# Task prompt:
Using the data below, copy out all lines with the word "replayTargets".

# Records drawn from a dataset:
====================

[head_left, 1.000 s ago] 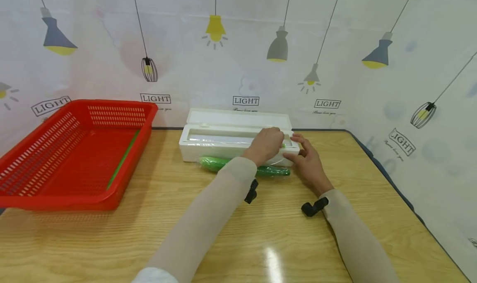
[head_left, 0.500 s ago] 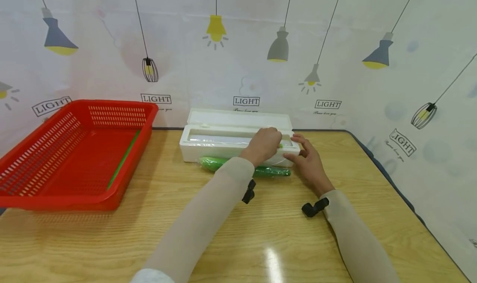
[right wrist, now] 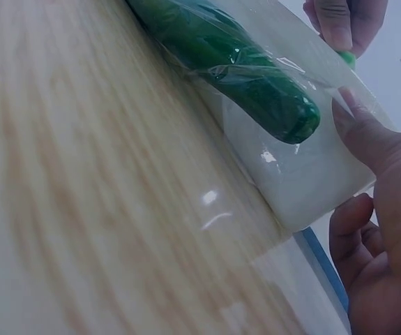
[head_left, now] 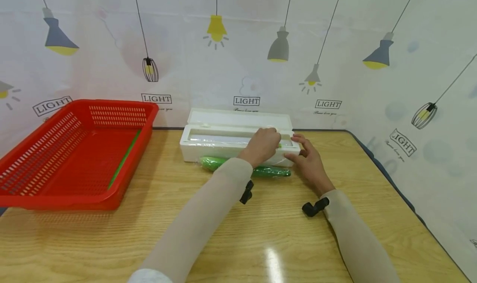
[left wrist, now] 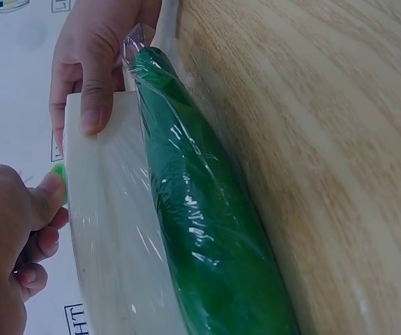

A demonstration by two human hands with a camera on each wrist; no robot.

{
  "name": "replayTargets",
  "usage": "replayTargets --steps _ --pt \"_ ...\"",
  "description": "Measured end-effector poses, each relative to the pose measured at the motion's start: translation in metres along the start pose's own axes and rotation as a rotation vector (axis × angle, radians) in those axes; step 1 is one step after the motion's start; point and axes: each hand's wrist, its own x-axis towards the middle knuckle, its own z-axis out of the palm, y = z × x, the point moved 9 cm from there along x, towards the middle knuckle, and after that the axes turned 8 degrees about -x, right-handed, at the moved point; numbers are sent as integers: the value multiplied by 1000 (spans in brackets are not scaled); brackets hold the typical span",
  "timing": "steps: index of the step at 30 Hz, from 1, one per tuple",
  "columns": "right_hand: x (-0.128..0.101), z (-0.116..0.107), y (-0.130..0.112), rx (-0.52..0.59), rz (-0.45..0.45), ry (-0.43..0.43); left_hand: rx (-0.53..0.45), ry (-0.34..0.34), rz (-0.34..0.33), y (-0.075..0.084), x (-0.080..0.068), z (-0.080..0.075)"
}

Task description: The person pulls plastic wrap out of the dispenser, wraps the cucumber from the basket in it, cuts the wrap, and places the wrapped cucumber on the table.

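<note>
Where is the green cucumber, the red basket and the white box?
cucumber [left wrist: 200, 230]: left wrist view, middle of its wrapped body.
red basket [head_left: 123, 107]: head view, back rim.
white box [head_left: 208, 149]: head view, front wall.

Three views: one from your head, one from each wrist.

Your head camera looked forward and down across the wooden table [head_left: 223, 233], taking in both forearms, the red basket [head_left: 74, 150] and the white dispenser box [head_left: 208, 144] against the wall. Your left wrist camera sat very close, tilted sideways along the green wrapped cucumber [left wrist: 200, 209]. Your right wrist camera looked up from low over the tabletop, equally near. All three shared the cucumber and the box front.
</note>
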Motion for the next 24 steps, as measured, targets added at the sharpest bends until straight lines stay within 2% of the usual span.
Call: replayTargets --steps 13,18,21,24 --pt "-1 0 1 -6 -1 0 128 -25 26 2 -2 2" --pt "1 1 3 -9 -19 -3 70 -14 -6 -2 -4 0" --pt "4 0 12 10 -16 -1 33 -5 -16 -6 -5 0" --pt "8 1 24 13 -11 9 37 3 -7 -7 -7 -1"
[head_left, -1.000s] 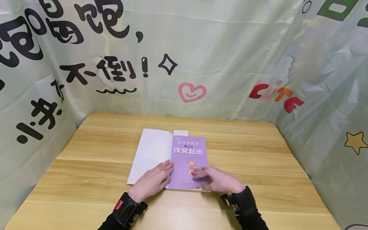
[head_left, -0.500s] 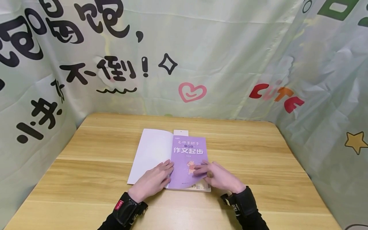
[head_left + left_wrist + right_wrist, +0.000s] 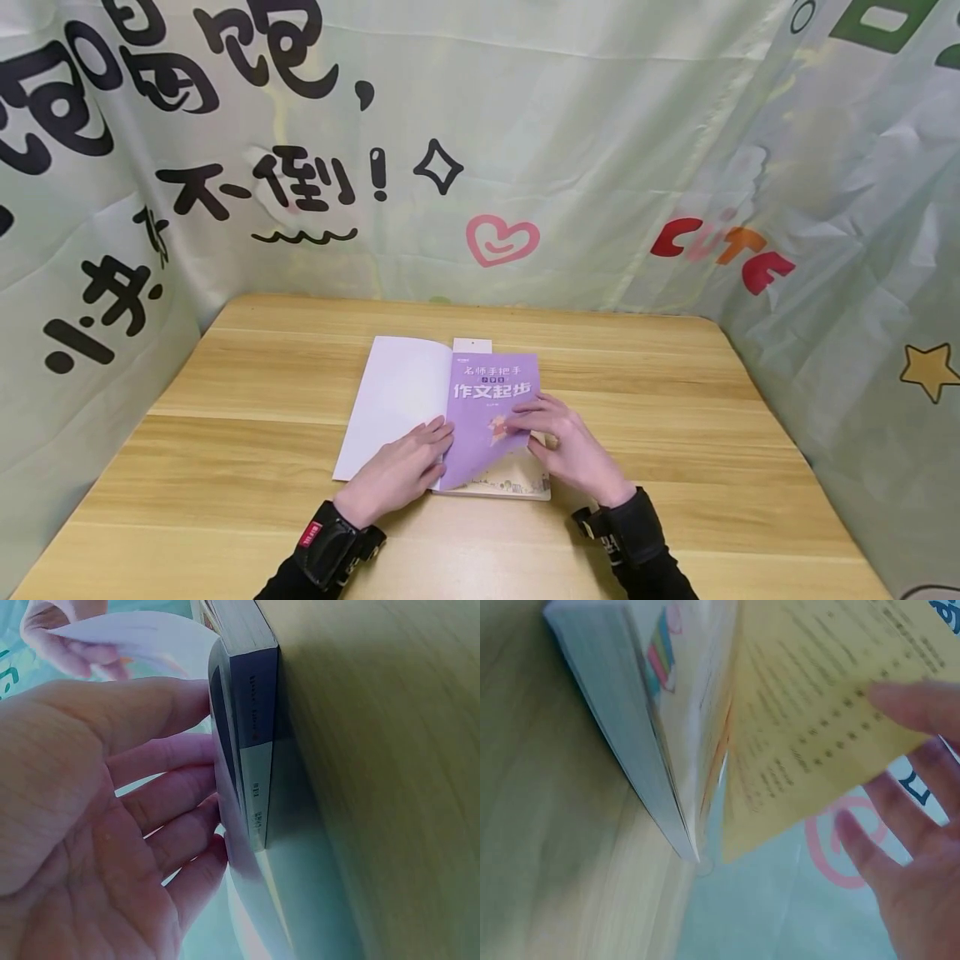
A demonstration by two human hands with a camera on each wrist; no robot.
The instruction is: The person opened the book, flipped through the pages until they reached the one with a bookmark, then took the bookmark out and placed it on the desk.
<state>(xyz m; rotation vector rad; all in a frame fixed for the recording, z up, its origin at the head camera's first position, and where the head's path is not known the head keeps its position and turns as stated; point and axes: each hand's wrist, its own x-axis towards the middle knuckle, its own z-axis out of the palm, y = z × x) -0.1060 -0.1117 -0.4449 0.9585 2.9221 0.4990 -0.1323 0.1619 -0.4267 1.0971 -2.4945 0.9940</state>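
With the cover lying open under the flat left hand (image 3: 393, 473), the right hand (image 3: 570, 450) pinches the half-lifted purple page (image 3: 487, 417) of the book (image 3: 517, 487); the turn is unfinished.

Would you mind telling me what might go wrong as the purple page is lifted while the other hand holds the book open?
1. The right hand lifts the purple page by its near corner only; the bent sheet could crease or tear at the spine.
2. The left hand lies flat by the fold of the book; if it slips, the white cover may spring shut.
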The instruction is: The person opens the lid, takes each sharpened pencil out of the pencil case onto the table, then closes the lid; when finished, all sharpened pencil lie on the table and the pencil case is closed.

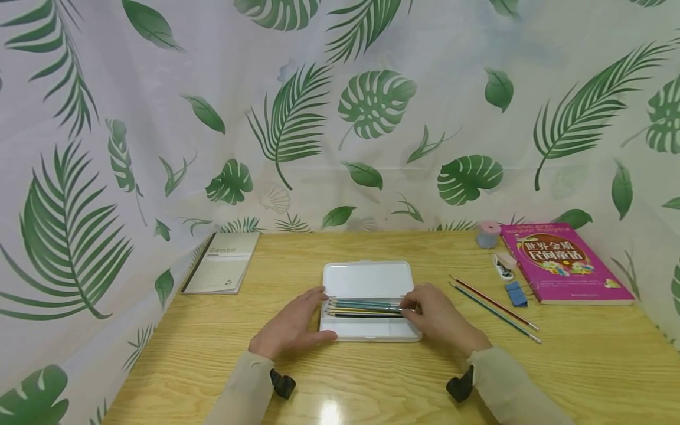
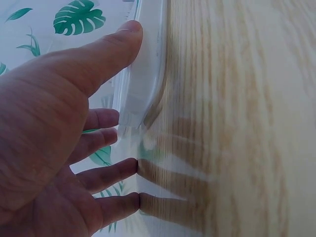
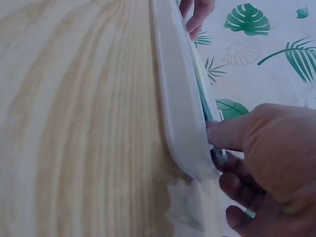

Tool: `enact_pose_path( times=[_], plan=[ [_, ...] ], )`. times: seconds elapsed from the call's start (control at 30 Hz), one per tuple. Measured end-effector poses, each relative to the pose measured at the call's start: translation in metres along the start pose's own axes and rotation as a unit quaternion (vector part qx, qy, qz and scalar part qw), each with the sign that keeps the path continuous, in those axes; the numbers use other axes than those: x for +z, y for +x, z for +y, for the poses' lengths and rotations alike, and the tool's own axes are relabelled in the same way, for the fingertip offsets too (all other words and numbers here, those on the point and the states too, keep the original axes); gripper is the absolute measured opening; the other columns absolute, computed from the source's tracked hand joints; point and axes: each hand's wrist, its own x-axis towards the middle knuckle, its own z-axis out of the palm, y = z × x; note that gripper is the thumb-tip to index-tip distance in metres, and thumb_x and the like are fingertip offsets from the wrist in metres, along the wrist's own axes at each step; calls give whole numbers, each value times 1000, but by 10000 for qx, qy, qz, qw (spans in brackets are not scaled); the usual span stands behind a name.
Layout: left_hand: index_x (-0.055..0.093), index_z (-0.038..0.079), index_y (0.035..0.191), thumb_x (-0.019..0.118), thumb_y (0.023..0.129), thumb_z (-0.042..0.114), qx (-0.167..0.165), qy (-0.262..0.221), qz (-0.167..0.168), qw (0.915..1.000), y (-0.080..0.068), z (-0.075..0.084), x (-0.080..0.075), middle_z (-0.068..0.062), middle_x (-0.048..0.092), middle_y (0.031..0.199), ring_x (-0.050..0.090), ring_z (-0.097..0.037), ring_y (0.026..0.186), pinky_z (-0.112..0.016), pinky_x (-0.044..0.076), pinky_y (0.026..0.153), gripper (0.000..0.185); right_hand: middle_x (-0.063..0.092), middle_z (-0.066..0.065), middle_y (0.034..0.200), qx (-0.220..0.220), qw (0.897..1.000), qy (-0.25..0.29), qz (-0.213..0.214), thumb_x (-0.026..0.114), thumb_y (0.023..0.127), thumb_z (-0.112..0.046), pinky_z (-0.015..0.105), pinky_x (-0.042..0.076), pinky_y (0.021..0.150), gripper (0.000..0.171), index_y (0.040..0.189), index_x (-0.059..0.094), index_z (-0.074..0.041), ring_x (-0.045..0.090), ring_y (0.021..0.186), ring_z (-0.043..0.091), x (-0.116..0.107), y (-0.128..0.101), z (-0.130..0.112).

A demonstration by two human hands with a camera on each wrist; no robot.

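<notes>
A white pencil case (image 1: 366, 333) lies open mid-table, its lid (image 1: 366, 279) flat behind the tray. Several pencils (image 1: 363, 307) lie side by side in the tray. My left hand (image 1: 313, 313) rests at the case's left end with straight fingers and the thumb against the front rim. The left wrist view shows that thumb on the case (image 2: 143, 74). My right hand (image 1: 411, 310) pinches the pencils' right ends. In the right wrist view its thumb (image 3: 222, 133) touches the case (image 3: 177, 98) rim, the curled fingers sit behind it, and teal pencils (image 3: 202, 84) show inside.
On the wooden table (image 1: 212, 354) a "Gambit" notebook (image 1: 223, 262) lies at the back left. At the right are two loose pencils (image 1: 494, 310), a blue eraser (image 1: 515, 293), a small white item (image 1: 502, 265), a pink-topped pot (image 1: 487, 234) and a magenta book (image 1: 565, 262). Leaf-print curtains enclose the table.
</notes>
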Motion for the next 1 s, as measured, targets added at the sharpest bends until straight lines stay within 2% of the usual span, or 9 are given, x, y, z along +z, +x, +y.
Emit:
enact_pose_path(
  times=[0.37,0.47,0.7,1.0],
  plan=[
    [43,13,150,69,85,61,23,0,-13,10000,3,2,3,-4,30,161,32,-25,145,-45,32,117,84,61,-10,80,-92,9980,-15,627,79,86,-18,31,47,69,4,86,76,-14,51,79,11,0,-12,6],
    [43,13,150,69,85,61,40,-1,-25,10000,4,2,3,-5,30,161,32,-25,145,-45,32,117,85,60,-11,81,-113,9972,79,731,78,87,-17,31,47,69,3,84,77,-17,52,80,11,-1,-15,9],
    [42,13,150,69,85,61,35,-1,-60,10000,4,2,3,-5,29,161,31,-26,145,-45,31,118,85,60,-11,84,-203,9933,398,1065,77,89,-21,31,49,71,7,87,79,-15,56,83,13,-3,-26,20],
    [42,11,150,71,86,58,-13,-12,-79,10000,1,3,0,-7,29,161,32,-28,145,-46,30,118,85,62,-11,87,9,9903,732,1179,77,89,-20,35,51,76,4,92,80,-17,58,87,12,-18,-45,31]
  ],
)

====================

# Written solution:
  "name": "replayTargets",
  "usage": "replayTargets --steps _ --pt \"_ ...\"",
Call: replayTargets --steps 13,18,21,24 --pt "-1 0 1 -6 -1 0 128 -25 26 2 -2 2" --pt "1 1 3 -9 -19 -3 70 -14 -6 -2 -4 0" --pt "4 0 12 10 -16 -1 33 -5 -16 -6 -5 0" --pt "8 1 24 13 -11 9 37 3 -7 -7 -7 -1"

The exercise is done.